Looking at the records below, count how many lines contain the string "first". Give that number alone.

........

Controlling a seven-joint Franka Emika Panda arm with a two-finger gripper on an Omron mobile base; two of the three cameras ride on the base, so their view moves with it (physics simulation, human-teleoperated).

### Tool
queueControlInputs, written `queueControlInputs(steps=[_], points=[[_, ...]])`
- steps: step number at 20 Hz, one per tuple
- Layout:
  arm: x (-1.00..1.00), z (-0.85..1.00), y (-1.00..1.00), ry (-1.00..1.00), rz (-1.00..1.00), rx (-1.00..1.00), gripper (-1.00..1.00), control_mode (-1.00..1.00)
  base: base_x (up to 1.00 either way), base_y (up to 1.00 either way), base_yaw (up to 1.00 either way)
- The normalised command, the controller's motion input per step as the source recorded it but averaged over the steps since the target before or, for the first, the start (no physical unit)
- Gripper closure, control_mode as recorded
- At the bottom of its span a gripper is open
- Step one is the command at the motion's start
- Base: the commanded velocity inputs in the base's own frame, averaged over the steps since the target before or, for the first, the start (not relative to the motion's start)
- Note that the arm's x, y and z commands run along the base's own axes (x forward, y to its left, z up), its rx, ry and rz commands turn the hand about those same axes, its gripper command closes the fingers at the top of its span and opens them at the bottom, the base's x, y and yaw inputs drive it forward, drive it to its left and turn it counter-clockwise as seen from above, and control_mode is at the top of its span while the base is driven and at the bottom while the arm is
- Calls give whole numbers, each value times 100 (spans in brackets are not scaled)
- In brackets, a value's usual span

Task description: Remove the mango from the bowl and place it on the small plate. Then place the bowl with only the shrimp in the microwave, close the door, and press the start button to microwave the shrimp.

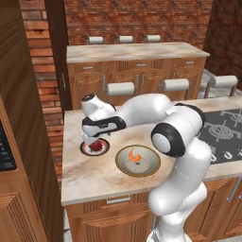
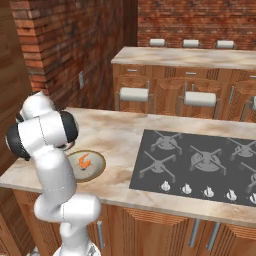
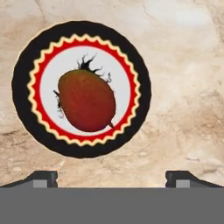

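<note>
The mango (image 3: 86, 101) is lying on the small plate (image 3: 26, 57) near the worktop's left edge. The gripper (image 3: 112, 177) is hovering spread wide, empty. Next comes the bowl (image 1: 124, 165) — rigid, shallow, likely light — best pinched at its rim, keeping the shrimp (image 1: 134, 155) level.

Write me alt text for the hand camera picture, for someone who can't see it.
Seen from straight above, a dark red mango lies in the middle of a small plate with a black edge and a red-and-cream zigzag ring, on a beige marble counter. The two dark fingertips of the open gripper stand wide apart at the bottom.
</note>
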Motion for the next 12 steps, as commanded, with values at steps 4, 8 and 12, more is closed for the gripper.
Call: queueControlInputs(steps=[4, 8, 12], points=[[-69, 49, -63, -9, 0, 12, -100, -100, 0, 0, 0], [-83, 8, -89, -7, -3, 26, -100, -100, 0, 0, 0], [-83, 0, -100, -7, -4, 34, -100, -100, 0, 0, 0]])
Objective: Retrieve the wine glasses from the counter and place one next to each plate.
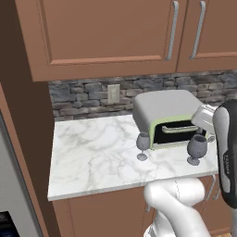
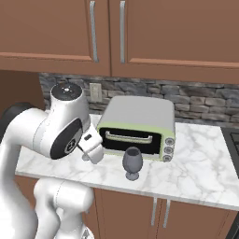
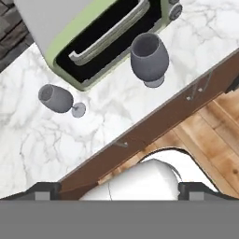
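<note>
Near front edge of tabletop (image 1: 92, 157): two wine glasses (image 3: 148, 57) (image 3: 56, 98), upright, before toaster oven (image 2: 137, 126). Likely light, fragile, slippery; grip the bowl gently. Fingers' spread: cannot tell.

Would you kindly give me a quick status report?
Gripper above the counter edge, holding nothing. Both wine glasses upright before the toaster oven. Path clear.

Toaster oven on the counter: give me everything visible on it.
The toaster oven is a boxy appliance with a light-grey rounded shell, pale-green front frame, dark door closed with a silver bar handle, and three round knobs stacked at its right side. It sits upright on the marble counter near the stone backsplash, behind both wine glasses, touching neither.
</note>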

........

:: OUTPUT OF THE EXERCISE ::
2